A principios de diciembre, calles y casas de todo el mundo se engalanan con llamativas flores de nochebuena. En México, colorean de rojo muchos de sus espacios públicos. Crecen de un lado a otro del país pues aquí se encuentran más del 90% de las especies silvestres.

Las flores de nochebuena eran plantas cultivadas por las civilizaciones mesoamericanas para celebrar ritos y sanar dolencias. “Era un planta dedicada a las ceremonias religiosas por su llamativo color rojo”, indica la investigadora del Instituto de Biología de la Universidad Nacional Autónoma de México (UNAM) Laura Trejo.

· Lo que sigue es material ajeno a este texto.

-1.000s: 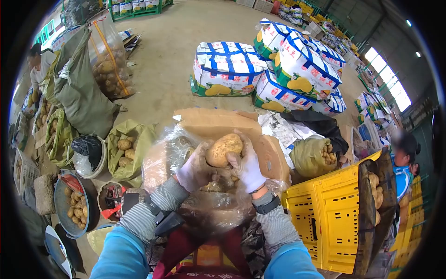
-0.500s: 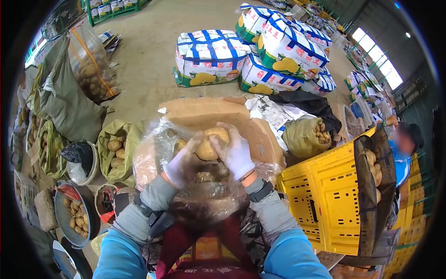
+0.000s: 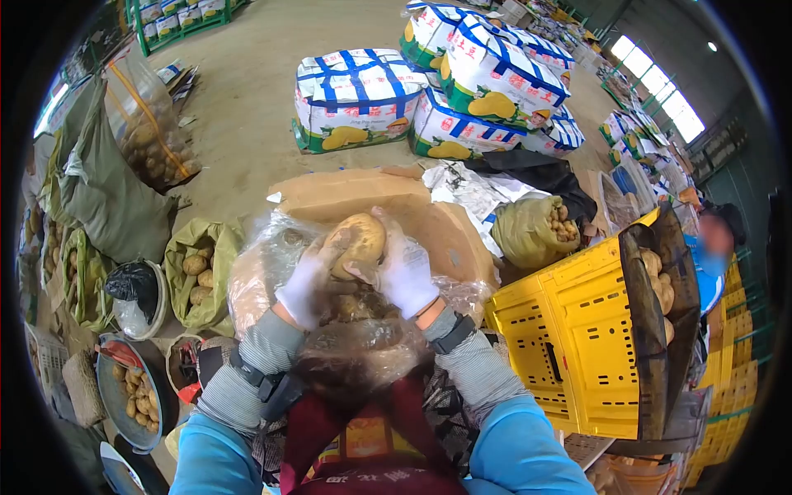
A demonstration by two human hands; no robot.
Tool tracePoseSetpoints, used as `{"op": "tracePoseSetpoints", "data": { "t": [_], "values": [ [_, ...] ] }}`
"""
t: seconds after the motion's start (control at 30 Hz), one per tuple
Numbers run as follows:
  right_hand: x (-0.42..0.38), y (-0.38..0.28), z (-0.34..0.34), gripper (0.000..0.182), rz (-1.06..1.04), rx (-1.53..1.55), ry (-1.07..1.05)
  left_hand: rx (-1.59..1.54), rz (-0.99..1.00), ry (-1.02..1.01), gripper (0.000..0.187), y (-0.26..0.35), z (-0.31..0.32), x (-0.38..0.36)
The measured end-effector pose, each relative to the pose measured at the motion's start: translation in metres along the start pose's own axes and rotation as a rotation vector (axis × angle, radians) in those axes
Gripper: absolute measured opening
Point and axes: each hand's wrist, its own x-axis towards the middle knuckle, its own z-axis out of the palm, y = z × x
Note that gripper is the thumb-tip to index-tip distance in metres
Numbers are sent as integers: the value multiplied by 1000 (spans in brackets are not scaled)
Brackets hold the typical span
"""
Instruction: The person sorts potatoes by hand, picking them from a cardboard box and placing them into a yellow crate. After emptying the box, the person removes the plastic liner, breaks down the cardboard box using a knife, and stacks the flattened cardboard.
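A large yellow-brown potato (image 3: pixel 360 242) is held up between my two gloved hands, tilted, above a lined cardboard box. My left hand (image 3: pixel 310 279) wraps round its left side. On its right side, the fingers of my right hand (image 3: pixel 406 268) press against it. Both gloves are white with soiled fingers. Below them the cardboard box (image 3: pixel 351 193) has a clear plastic liner (image 3: pixel 262 241) folded over its sides. Potatoes show dimly inside, partly hidden by my hands and the plastic.
A yellow crate (image 3: pixel 569 338) with a dark liner and potatoes stands at right, with a co-worker (image 3: pixel 707 268) beyond. Left are a green sack of potatoes (image 3: pixel 183 247), a white bucket (image 3: pixel 161 318) and a blue basin (image 3: pixel 111 400). Packed potato bags (image 3: pixel 355 99) stand ahead.
The potato has been turned and tilted between my hands, showing a longer side. My right hand has shifted slightly down along it. The whole view has swung a little.
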Motion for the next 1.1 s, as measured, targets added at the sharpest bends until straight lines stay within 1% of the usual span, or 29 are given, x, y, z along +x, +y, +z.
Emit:
{"op": "tracePoseSetpoints", "data": {
  "t": [0.07, 0.1, 0.13, 0.2, 0.23, 0.27, 0.3, 0.33, 0.37, 0.4, 0.43, 0.47, 0.53, 0.57, 0.63, 0.67, 0.7, 0.73, 0.8, 0.83, 0.9, 0.93, 1.0, 1.03, 1.07, 1.1],
  "values": [
    [-2, 3, -1, 57, -40, -42, 52, 14, 87, -54, 47, 14, 9, -20],
    [-3, 4, 2, 52, -64, -58, 70, -248, -28, -156, 49, 7, -7, -12],
    [0, 10, 10, 40, -46, 1, 174, -499, -168, -227, 54, 4, -20, -6],
    [5, 19, 13, 41, 165, 141, 98, -427, -5, -172, 58, -12, -17, -6],
    [6, 20, 12, 42, 270, 211, 63, -227, 131, -173, 59, -12, -15, -8],
    [5, 19, 13, 46, 129, 218, 113, -29, 266, -147, 59, -11, -13, -9],
    [4, 10, 12, 50, -13, 221, 160, 331, 453, -145, 59, -7, -11, -12],
    [4, 3, 12, 54, -155, 221, 204, 386, 469, -148, 59, -7, -11, -11],
    [2, 0, 13, 52, -134, 210, 176, 440, 486, -151, 59, -8, -11, -11],
    [1, -4, 14, 50, -111, 200, 145, 191, 331, -161, 60, -12, -13, -9],
    [-1, -7, 12, 48, -87, 190, 114, 256, 333, -138, 60, -15, -16, -9],
    [-2, -9, 4, 46, 2, 136, 17, 320, 335, -114, 59, -17, -17, -11],
    [5, 7, 10, 45, 162, 321, -29, 1075, 665, -14, 58, -8, -10, -18],
    [7, 19, 12, 44, 251, 401, -34, 641, 486, -84, 56, -6, -7, -23],
    [10, 39, 28, 49, 410, 664, 25, 423, 450, -178, 54, -14, -7, -13],
    [11, 26, 19, 54, 466, 718, 28, 607, 636, -185, 54, -21, -12, 2],
    [7, 22, 21, 62, 477, 850, -24, 690, 709, -181, 51, -23, -17, 8],
    [3, 18, 23, 72, 496, 978, -77, 704, 730, -179, 48, -24, -21, 12],
    [-13, -5, 6, 73, 572, 1330, -165, 651, 712, -178, 45, -24, -30, 21],
    [-14, -20, -15, 68, 778, 1582, -153, 560, 672, -181, 44, -23, -31, 23],
    [-16, 2, -16, 61, 781, 1796, -222, 222, 473, -205, 46, -18, -19, 17],
    [-16, 0, -28, 59, 698, 1756, -130, 46, 366, -197, 48, -9, -5, 9],
    [-24, -1, -65, 55, 547, 1667, 53, 27, 311, -216, 56, 9, 20, -22],
    [-26, 13, -86, 55, 382, 1499, 125, 2, 282, -240, 58, 5, 10, -17],
    [-37, -24, -157, 55, 477, 1504, 197, -25, 255, -259, 59, 0, -13, -3],
    [-43, -12, -187, 57, 447, 1664, 276, -56, 229, -273, 61, -5, -28, 4]
  ]
}}
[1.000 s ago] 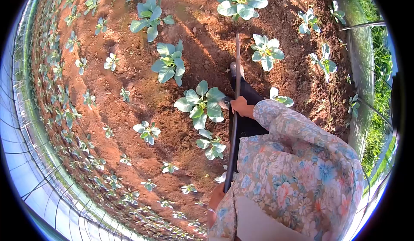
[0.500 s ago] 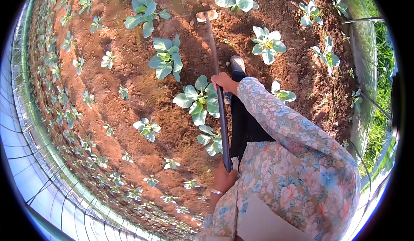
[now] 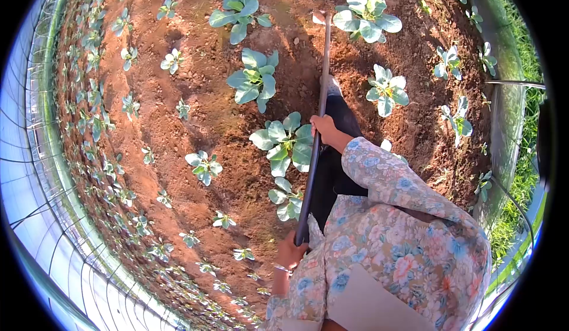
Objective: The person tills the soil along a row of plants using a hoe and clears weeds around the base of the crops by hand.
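A long-handled hoe [image 3: 309, 180] slants up the view, its dark lower grip giving way to a browner shaft. My right hand [image 3: 323, 127] is closed around the shaft about midway. Down at the butt end, my left hand [image 3: 290, 251], with a bracelet at the wrist, wraps the grip close to my body. The hoe's small blade [image 3: 320, 17] is at the soil, just left of a leafy cabbage-like plant [image 3: 367, 17]. Left of my right hand grows another broad-leaved plant [image 3: 285, 144], close to the shaft.
Rows of young plants [image 3: 204, 167] stand in reddish-brown soil [image 3: 231, 147]. My dark-trousered leg [image 3: 341, 129] is right of the shaft. A pale plastic strip [image 3: 504, 117] and grass [image 3: 524, 123] border the right; a ribbed, translucent wall [image 3: 24, 171] curves along the left.
The hoe's blade has shifted right in view, from bare soil to beside the upper plant. Both hands keep their hold; the right moved right and slightly down, the left leftward. The view has shifted too.
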The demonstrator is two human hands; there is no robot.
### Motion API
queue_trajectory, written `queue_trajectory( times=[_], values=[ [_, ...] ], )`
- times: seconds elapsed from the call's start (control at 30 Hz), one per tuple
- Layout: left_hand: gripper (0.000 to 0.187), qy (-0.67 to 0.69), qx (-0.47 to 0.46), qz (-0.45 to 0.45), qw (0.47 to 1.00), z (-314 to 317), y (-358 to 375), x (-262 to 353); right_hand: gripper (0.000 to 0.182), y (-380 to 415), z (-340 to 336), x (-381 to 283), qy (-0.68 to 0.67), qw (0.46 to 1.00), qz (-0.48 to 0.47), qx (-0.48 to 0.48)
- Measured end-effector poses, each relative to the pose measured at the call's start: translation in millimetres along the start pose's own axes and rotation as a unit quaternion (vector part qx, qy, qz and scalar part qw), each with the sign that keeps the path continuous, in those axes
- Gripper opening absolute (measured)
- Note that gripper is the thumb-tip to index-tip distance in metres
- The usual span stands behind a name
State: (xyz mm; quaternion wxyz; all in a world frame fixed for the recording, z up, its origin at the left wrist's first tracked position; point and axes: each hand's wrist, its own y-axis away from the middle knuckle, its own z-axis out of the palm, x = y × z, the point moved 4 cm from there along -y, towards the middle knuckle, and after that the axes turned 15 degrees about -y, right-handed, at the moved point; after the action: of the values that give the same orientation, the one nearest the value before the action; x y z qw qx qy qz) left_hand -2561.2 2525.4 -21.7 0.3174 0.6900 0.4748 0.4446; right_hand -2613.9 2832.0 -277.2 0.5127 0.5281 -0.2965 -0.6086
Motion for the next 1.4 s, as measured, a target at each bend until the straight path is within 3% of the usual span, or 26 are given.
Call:
queue_trajectory(
  times=[0.07, 0.1, 0.2, 0.33, 0.37, 0.4, 0.5, 0.57, 0.6, 0.67, 0.8, 0.9, 0.97, 1.1, 1.13, 1.23, 1.27, 1.3, 1.37, 1.4],
  values=[
    [0.034, 0.038, -0.034, -0.043, 0.998, -17.4, -35.4, 30.7, 0.02, -32.8, 27.3, -39.9, -0.073, 0.996, 0.003, -0.048],
    [0.035, 0.049, -0.048, -0.05, 0.996, -28.5, -55.3, 51.7, 0.019, -40.4, 43.5, -72.0, -0.065, 0.995, -0.039, -0.068],
    [0.038, -0.058, 0.1, 0.05, 0.992, -72.0, -105.2, 137.3, 0.015, -93.0, 78.4, -151.8, -0.05, 0.994, -0.073, -0.065],
    [0.04, -0.02, 0.109, 0.044, 0.993, -105.0, -176.4, 218.9, 0.028, -154.3, 109.8, -223.7, -0.009, 0.993, -0.07, -0.097],
    [0.039, -0.019, 0.116, 0.045, 0.992, -111.2, -189.4, 233.5, 0.03, -173.0, 112.5, -234.9, 0.027, 0.994, -0.054, -0.093],
    [0.038, -0.028, 0.11, 0.026, 0.993, -117.5, -199.7, 237.2, 0.031, -199.5, 116.7, -233.1, 0.18, 0.979, -0.058, -0.081],
    [0.033, -0.037, 0.091, -0.048, 0.994, -124.2, -193.8, 208.8, 0.035, -239.4, 123.8, -178.4, 0.517, 0.853, -0.075, -0.02],
    [0.029, -0.043, 0.104, -0.084, 0.99, -128.8, -153.9, 164.4, 0.036, -177.4, 141.1, -130.6, 0.473, 0.877, -0.066, 0.057],
    [0.028, -0.058, 0.112, -0.093, 0.988, -132.6, -127.3, 149.5, 0.034, -126.3, 148.5, -122.9, 0.38, 0.919, -0.031, 0.104],
    [0.025, -0.098, 0.106, -0.16, 0.976, -138.1, -79.0, 138.7, 0.032, -80.1, 150.1, -95.0, 0.375, 0.908, -0.086, 0.165],
    [0.023, -0.088, 0.105, -0.251, 0.958, -156.6, 0.3, 160.4, 0.028, -4.0, 157.5, -58.6, 0.237, 0.966, 0.056, 0.091],
    [0.025, -0.084, 0.127, -0.248, 0.957, -162.4, 39.2, 181.7, 0.026, 33.6, 154.5, -42.3, 0.219, 0.962, 0.155, 0.045],
    [0.025, -0.048, 0.124, -0.234, 0.963, -149.6, 22.4, 176.7, 0.026, 56.2, 156.1, -64.4, 0.23, 0.952, 0.199, 0.022],
    [0.027, 0.032, 0.104, -0.239, 0.965, -101.3, 4.9, 155.3, 0.029, 0.9, 148.9, -90.0, 0.236, 0.969, 0.074, -0.031],
    [0.029, 0.003, 0.111, -0.255, 0.96, -118.6, -24.8, 186.3, 0.029, -22.8, 155.8, -110.4, 0.256, 0.966, 0.032, -0.019],
    [0.023, 0.023, 0.147, -0.168, 0.975, -153.2, -120.0, 222.7, 0.025, -109.4, 179.2, -183.7, 0.233, 0.969, -0.081, 0.021],
    [0.025, -0.012, 0.166, -0.115, 0.979, -169.4, -151.3, 236.9, 0.028, -124.4, 196.3, -221.9, 0.225, 0.971, -0.083, 0.016],
    [0.022, -0.026, 0.211, -0.064, 0.975, -179.5, -181.3, 245.5, 0.034, -160.8, 203.2, -246.9, 0.373, 0.924, -0.082, 0.0],
    [0.021, -0.018, 0.217, -0.053, 0.975, -208.8, -223.0, 266.0, 0.048, -204.1, 219.8, -280.2, 0.356, 0.934, -0.038, 0.014],
    [0.021, -0.015, 0.205, -0.06, 0.977, -217.9, -234.3, 264.7, 0.046, -226.1, 222.2, -269.0, 0.396, 0.918, -0.03, 0.009]
  ],
)
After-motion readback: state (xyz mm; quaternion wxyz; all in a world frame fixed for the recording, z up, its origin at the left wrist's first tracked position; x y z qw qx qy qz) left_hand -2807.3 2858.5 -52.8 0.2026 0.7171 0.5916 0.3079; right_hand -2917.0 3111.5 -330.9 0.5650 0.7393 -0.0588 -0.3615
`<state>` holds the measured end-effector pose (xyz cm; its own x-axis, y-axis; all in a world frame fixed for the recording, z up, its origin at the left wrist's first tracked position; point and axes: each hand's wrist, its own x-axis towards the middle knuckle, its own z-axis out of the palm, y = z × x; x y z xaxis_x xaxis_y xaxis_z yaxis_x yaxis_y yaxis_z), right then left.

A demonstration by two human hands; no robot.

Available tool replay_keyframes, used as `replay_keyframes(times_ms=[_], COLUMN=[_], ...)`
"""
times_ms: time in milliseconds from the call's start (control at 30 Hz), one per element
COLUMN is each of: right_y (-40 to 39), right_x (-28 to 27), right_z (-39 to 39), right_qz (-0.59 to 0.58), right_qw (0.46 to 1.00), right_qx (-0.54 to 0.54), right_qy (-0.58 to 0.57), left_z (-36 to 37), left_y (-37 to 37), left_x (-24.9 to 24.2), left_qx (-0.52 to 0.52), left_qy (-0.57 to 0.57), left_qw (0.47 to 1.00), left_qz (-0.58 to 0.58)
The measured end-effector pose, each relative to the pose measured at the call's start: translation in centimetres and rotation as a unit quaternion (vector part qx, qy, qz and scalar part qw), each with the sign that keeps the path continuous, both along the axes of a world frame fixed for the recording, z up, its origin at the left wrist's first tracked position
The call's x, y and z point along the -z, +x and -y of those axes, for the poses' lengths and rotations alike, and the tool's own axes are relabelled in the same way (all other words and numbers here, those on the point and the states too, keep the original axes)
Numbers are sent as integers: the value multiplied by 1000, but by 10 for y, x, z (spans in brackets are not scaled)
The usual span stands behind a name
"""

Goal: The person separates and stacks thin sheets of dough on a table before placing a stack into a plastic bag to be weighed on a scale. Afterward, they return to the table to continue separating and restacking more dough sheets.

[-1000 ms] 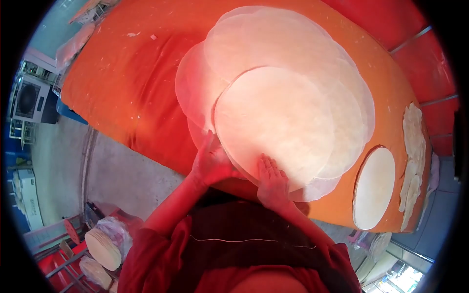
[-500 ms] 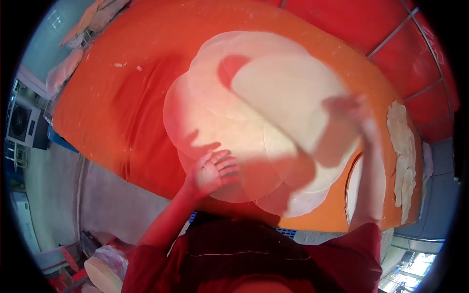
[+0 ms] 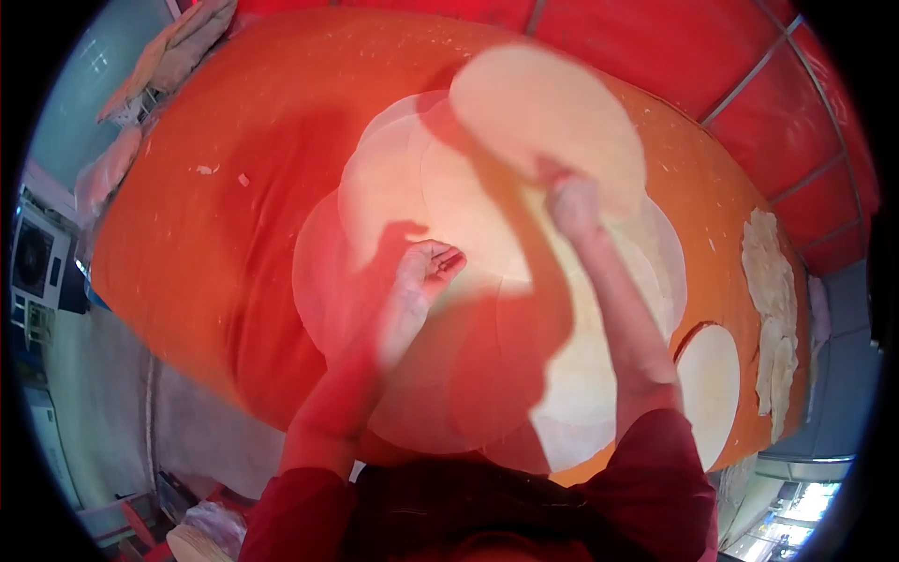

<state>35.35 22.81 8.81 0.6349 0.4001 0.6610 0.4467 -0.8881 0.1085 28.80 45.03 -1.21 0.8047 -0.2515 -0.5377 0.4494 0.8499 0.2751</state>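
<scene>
My right hand [image 3: 573,204] is closed on the near edge of a large, thin, round dough sheet [image 3: 552,108], which is lifted and tilted with its far side away from me. Beneath it, several overlapping pale round dough sheets [image 3: 375,187] lie fanned out on the orange cloth. My left hand [image 3: 429,267] hovers over the middle of these sheets, palm partly up, fingers curled together with nothing visible in them. Its fingertips are apart from the lifted sheet. Shadows of both arms fall across the sheets.
An orange cloth [image 3: 197,253] covers the large, rounded work surface. At the right lie a stack of round sheets [image 3: 709,393] and ragged, flattened pieces [image 3: 773,318]. Folded pale pieces [image 3: 187,42] hang at the far left edge. Red panels [image 3: 674,47] stand behind.
My right hand has swung left, bringing the round sheet away from me and off the pile. My left hand has moved up and inward, its spread fingers now curled.
</scene>
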Motion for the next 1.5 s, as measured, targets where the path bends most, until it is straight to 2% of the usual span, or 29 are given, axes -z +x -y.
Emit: replay_keyframes(times_ms=[33, 67, 100, 133, 200, 233, 333, 367, 433, 500, 567, 633, 667, 700, 733, 833, 933, 967, 1033, 1100, 1133, 1233, 1300, 1367, 1433, 1500], right_y=[-8, -15, -22, -27, -43, -50, -69, -69, -64, -49, -19, 14, 30, 34, 39, 37, 39, 32, 16, 3, -1, -12, -12, -5, -1, -4], right_x=[26, 33, 39, 37, 59, 67, 76, 80, 83, 78, 36, -42, -81, -102, -111, -104, -36, -10, 34, 73, 86, 102, 120, 137, 142, 121], right_z=[0, -6, -12, -24, -37, -42, -61, -62, -56, -38, -13, 16, 30, 31, 32, 15, -3, -13, -27, -37, -39, -45, -47, -45, -42, -45], right_qz=[-107, -218, -322, -424, -266, -179, -65, -47, -135, -248, -281, -208, -166, -51, 65, 146, 98, 55, -35, -118, -112, -126, -264, -302, -241, -141], right_qw=[994, 975, 944, 891, 963, 976, 995, 996, 987, 966, 946, 968, 963, 981, 985, 983, 994, 997, 999, 993, 993, 989, 926, 898, 946, 986], right_qx=[14, 40, 70, 112, 21, -23, -9, -5, 15, 21, 46, 139, 183, 173, 160, 103, 11, 15, -24, -16, -24, -32, -92, -116, -100, -65], right_qy=[24, -2, -34, -115, 44, 122, 76, 80, 91, 70, 156, -23, -109, -66, -23, -45, -49, -55, 7, -15, 13, 72, 254, 298, 193, 52], left_z=[1, 0, -1, -1, 3, 6, 12, 14, 16, 11, 1, -7, -7, -7, -6, -4, -6, -5, -3, -7, -8, -4, -16, -18, -15, -14], left_y=[3, 3, 4, 7, 9, 10, 22, 25, 32, 36, 41, 47, 51, 56, 59, 64, 70, 71, 69, 74, 76, 68, 91, 101, 102, 97], left_x=[-1, -4, -7, -10, -18, -31, -27, -24, -15, -3, 0, -3, -3, -4, -6, -14, -15, -18, -25, -2, 6, -6, 21, 24, 22, 14], left_qx=[10, 20, 30, 56, 110, 141, 170, 165, 151, 84, 38, 8, 1, -7, -15, 17, 62, 67, 77, 58, 50, -61, 16, 59, 68, 79], left_qy=[7, 14, 21, 56, 123, 169, 43, 48, 59, 81, 77, 44, 21, -1, -24, 87, 139, 169, 228, 233, 234, 102, 114, 130, 153, 178], left_qw=[1000, 1000, 999, 997, 986, 976, 967, 964, 958, 979, 990, 996, 999, 1000, 1000, 996, 988, 983, 971, 970, 970, 989, 993, 990, 985, 976], left_qz=[1, 1, 1, -1, -6, -8, 185, 202, 235, 166, 112, 71, 50, 30, 11, -3, -3, -1, 0, 27, 40, 91, 12, 1, 50, 97])
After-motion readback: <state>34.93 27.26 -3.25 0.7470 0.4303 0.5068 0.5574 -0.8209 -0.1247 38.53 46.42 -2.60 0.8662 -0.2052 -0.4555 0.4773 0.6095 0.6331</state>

Debido a que solo florece en los meses de diciembre y enero, se asociaba con el nacimiento de Jesús. Los misioneros franciscanos en la época de la conquista española empezaron a usarlas en las celebraciones.

Sin embargo, aunque las nochebuenas tienen una gran tradición en el país, solo se producen allí 20 millones de plantas, lo que supone menos de la décima parte de lo que se produce a nivel global. La investigadora lo achaca a su atraso en investigación y desarrollo, algo en lo que sí invirtieron sus vecinos estadounidenses.

Según las investigaciones de Trejo y su equipo de la UNAM, el botánico estadounidense y primer ministro de Estados Unidos en México Joel Roberts Poinsett supo de la existencia de esta planta en su viaje por el país entre 1828 y 1829. En la zona de barrancas de Taxco, en el estado mexicano de Guerrero, encontró unos estupendos ejemplares que decidió exportar a Filadelfia. Desde entonces en Estados Unidos se han hecho importantes inversiones para crear cultivos más vistosos y resistentes y la nochebuena- que en inglés llaman poinsettia- goza de gran popularidad. Solo en 2015 se vendieron nochebuenas por valor de 120 millones de dólares.